Robustesse de l’association culturale
Grâce à l’espace RIC réduit, les chercheurs ont évalué la robustesse de l’association culturale face à des perturbations externes. Par exemple, lorsque le rayonnement solaire ou les précipitations changent de manière inattendue, les prédictions de rendement de l’association culturale changent également. Les résultats montrent que l’association culturale est relativement robuste à certaines perturbations, mais dans des conditions extrêmes, le rendement peut diminuer de manière significative.
Contrôle de l’association culturale
Les chercheurs ont proposé des méthodes pour contrôler le rendement de l’association culturale en modifiant des variables ajustables (comme le pH du sol, la densité de plantation, etc.). En ajustant ces variables, il est possible d’augmenter le rendement de l’association culturale de niveaux faibles à des niveaux élevés. Par exemple, augmenter la densité de plantation de la culture principale ou choisir une plante compagne avec des traits spécifiques peut efficacement améliorer le rendement de l’association culturale.
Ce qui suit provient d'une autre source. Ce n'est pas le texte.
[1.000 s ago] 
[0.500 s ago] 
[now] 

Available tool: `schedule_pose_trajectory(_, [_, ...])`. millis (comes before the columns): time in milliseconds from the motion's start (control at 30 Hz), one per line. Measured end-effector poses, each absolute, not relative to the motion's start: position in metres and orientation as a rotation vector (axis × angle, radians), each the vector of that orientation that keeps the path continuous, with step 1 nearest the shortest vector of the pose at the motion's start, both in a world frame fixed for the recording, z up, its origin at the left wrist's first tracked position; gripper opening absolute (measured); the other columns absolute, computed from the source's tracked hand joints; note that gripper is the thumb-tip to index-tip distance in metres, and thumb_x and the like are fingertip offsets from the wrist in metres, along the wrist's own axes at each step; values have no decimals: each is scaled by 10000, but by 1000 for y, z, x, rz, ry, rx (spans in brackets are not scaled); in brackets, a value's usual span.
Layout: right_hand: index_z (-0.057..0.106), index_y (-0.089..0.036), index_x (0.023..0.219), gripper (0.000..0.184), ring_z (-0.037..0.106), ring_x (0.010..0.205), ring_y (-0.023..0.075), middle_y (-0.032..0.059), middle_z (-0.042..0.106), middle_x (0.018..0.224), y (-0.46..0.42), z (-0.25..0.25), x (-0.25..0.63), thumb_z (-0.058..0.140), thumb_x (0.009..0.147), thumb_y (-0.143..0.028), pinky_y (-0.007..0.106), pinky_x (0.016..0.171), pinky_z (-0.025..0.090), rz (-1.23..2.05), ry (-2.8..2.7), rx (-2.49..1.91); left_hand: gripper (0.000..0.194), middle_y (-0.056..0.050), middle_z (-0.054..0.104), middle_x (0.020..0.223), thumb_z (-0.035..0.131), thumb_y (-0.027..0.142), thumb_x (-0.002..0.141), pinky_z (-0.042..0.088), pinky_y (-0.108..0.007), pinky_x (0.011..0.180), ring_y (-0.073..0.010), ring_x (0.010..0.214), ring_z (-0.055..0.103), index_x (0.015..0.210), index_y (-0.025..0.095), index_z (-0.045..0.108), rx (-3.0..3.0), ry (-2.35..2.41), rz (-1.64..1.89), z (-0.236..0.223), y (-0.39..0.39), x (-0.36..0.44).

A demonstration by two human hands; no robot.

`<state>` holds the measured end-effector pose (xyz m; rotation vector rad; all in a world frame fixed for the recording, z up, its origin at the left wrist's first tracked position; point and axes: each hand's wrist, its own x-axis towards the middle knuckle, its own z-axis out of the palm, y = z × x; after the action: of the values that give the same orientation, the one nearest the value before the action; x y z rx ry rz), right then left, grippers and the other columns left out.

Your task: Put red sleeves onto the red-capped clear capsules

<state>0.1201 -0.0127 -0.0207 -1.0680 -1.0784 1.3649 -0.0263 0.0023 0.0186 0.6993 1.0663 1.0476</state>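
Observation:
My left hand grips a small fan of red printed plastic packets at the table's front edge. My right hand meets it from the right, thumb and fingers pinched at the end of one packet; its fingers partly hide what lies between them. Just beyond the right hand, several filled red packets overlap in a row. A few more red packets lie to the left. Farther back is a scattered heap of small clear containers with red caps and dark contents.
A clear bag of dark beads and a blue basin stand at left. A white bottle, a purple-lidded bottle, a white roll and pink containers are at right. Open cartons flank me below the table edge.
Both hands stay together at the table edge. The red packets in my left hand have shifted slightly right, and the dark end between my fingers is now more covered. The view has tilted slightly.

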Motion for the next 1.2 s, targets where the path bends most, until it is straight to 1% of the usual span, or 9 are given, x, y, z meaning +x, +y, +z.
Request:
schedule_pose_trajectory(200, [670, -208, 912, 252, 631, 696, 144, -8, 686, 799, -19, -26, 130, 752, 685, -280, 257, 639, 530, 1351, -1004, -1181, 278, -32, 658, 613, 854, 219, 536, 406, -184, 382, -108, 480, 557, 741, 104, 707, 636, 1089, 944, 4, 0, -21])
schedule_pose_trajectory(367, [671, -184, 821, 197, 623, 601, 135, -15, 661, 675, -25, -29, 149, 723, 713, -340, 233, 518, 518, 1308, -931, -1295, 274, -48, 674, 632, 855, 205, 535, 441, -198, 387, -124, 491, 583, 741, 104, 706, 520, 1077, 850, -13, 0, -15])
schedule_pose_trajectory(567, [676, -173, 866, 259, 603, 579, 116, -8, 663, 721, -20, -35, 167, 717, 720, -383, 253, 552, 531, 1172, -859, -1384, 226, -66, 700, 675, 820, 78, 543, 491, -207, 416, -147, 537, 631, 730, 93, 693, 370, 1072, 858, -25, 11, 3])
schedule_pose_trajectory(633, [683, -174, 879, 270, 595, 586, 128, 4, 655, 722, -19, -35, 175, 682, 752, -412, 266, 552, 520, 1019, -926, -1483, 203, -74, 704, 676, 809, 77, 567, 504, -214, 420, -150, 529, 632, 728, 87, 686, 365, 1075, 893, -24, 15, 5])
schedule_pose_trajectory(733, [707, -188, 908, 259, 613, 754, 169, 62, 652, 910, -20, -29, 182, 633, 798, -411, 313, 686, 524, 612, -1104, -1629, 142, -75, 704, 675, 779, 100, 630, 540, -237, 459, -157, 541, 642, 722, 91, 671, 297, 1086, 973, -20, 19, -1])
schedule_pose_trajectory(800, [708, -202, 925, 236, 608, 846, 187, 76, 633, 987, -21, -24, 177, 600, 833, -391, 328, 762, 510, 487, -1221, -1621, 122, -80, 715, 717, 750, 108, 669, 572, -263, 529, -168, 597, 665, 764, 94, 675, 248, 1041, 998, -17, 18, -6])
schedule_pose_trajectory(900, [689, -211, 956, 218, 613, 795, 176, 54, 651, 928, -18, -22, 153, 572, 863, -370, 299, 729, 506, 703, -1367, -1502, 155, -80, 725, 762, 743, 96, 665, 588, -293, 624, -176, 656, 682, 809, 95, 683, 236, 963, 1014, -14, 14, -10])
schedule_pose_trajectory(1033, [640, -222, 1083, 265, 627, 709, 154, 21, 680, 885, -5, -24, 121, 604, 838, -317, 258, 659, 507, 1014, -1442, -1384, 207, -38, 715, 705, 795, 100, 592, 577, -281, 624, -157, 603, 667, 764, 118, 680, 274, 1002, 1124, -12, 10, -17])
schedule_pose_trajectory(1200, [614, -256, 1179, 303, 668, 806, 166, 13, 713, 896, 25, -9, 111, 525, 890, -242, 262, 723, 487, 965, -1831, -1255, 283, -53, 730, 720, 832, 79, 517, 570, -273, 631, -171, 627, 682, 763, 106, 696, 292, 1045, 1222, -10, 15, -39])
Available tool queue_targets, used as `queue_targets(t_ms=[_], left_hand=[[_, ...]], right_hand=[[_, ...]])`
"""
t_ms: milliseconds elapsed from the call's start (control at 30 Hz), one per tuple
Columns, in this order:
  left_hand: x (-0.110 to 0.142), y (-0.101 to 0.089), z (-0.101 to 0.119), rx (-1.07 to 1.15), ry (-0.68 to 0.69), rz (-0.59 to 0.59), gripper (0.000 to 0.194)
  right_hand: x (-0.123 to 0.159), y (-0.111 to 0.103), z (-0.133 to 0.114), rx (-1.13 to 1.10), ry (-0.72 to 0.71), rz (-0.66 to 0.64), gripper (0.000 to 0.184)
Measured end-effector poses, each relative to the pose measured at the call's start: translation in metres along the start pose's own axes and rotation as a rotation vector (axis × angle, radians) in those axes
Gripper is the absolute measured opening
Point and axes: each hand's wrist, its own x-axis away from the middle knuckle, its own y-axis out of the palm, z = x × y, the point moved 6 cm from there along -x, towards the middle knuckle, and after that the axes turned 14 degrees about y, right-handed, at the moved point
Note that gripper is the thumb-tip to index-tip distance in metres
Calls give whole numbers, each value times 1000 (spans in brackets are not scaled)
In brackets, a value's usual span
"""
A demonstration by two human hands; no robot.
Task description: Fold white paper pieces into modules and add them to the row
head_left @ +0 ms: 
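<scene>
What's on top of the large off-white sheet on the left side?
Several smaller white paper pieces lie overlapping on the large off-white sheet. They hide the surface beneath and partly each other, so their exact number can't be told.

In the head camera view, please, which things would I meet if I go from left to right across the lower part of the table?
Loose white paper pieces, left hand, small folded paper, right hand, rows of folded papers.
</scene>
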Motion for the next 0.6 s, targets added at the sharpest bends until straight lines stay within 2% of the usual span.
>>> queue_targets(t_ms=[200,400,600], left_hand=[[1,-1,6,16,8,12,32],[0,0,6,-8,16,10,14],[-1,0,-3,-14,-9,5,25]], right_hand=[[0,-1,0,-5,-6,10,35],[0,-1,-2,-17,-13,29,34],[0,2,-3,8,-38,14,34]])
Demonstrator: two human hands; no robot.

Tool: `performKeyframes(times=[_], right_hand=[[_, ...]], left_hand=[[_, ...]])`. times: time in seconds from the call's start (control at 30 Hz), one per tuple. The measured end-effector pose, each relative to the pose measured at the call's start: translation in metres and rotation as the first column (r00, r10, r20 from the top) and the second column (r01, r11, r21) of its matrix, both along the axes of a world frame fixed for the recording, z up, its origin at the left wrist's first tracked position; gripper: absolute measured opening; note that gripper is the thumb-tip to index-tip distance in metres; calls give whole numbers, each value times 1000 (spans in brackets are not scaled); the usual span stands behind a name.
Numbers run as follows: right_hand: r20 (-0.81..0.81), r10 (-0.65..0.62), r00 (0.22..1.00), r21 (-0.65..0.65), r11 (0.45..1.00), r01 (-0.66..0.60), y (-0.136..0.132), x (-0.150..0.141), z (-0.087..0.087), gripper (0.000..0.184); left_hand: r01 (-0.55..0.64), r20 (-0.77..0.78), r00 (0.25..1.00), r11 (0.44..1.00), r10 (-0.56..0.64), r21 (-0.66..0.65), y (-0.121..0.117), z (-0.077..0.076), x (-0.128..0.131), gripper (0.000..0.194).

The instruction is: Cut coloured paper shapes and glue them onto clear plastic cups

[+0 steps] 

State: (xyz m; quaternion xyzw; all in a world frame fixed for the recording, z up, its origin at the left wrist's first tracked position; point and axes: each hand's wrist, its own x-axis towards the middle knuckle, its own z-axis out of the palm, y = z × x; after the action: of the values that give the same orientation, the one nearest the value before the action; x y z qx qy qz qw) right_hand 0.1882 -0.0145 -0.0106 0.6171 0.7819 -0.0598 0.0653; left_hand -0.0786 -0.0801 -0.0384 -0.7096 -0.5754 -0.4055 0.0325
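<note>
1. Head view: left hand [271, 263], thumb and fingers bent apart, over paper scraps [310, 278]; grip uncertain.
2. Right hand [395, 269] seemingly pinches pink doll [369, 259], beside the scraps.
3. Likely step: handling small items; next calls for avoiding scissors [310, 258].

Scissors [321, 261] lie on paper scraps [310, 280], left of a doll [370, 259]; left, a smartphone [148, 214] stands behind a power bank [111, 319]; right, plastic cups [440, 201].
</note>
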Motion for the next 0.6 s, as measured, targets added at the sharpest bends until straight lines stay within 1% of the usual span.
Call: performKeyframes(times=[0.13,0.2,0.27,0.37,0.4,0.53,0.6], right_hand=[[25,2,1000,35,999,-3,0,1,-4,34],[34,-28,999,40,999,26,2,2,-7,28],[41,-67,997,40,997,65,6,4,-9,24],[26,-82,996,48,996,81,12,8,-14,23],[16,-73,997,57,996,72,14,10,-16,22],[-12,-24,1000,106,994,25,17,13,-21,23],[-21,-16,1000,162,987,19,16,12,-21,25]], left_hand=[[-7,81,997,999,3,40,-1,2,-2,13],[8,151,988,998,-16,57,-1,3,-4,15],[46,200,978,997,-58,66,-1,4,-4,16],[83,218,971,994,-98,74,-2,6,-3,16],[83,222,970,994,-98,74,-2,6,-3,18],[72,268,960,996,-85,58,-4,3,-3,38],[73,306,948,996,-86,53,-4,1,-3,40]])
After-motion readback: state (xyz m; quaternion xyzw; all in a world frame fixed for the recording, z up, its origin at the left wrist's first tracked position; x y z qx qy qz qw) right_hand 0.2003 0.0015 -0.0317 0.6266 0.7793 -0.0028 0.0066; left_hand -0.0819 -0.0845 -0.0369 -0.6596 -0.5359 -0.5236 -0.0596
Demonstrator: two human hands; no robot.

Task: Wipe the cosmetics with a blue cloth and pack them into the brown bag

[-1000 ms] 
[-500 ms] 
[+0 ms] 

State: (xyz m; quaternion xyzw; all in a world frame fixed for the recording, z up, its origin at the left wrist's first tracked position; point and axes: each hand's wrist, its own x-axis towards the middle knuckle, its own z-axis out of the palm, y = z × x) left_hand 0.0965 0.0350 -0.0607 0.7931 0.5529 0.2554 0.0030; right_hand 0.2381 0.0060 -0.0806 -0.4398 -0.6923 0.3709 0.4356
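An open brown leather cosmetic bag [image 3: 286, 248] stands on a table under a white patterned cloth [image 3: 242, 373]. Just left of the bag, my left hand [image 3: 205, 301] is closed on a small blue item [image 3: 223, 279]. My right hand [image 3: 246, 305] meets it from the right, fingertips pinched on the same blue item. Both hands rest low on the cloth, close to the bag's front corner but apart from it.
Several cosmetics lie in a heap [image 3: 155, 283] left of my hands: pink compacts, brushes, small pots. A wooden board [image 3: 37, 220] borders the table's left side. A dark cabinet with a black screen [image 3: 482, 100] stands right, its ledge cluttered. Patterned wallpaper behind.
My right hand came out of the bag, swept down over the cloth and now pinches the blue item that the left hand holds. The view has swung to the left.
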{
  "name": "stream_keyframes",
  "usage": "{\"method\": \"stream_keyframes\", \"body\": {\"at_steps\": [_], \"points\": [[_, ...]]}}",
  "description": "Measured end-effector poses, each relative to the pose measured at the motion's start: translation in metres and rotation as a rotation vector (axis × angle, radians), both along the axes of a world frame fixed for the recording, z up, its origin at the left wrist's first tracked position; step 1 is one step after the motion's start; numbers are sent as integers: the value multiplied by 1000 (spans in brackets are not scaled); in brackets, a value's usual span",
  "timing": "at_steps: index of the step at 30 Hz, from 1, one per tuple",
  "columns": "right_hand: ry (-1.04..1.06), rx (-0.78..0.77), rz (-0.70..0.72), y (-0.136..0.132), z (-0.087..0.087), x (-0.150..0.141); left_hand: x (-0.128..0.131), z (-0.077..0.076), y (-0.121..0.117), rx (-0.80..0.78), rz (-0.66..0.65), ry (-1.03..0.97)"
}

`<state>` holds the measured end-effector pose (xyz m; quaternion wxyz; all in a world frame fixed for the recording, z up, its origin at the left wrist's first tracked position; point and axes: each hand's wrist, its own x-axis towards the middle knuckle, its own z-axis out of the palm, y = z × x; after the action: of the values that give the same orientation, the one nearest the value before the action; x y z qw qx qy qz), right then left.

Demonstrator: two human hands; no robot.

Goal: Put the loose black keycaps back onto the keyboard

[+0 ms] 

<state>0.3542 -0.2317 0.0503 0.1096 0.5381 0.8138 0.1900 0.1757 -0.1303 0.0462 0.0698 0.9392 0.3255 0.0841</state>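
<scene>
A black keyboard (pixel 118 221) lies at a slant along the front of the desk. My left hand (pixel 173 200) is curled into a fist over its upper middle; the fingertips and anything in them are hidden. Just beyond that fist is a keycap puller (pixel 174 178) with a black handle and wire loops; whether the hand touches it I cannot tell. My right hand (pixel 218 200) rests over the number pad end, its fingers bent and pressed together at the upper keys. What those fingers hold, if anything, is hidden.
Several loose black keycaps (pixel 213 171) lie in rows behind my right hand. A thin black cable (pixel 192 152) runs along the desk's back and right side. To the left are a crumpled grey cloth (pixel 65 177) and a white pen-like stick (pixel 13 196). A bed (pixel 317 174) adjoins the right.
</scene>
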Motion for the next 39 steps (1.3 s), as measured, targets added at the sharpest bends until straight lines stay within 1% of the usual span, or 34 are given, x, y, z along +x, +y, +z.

Conclusion et signification
Cette recherche fournit une méthode quantitative pour la conception et le contrôle de l’association culturale, marquant une étape importante vers une “agriculture systémique”. Grâce à des méthodes issues de la science des données et de la biologie systémique, les chercheurs peuvent prédire le rendement de l’association culturale, évaluer sa robustesse et proposer des mesures concrètes pour contrôler son rendement. Cette étude a non seulement une valeur scientifique importante, mais elle ouvre également de nouvelles perspectives pour le développement d’une agriculture durable.
Points forts de la recherche
- Prédiction quantitative du rendement de l’association culturale : Grâce à des algorithmes d’apprentissage automatique, les chercheurs peuvent prédire avec précision le rendement de l’association culturale par rapport à la monoculture.
- Évaluation de la robustesse de l’association culturale : Grâce à des techniques de réduction de dimensionnalité, les chercheurs ont évalué la robustesse de l’association culturale face à des perturbations externes, fournissant une base scientifique pour faire face aux changements climatiques.
- Proposition de méthodes de contrôle de l’association culturale : Les chercheurs ont proposé des mesures concrètes pour contrôler le rendement de l’association culturale en modifiant des variables ajustables, offrant des directives pour la pratique agricole.
- Début de l’agriculture systémique : Cette recherche jette les bases pour la conception et le contrôle de systèmes agricoles multi-espèces, marquant une étape importante vers une agriculture systémique.
Autres informations utiles
Cette recherche révèle également l’impact des traits des plantes (comme la longueur des racines et la taille du génome) sur le rendement de l’association culturale, offrant de nouvelles perspectives pour l’étude des interactions entre plantes. De plus, les chercheurs soulignent que des données expérimentales quantitatives supplémentaires sont nécessaires pour valider et affiner les méthodes de calcul proposées, afin de les appliquer finalement à la pratique agricole.
Cette recherche fournit une base scientifique importante pour la conception et le contrôle quantitatifs de l’association culturale, marquant une étape importante vers une agroécologie systémique et pilotée par les données.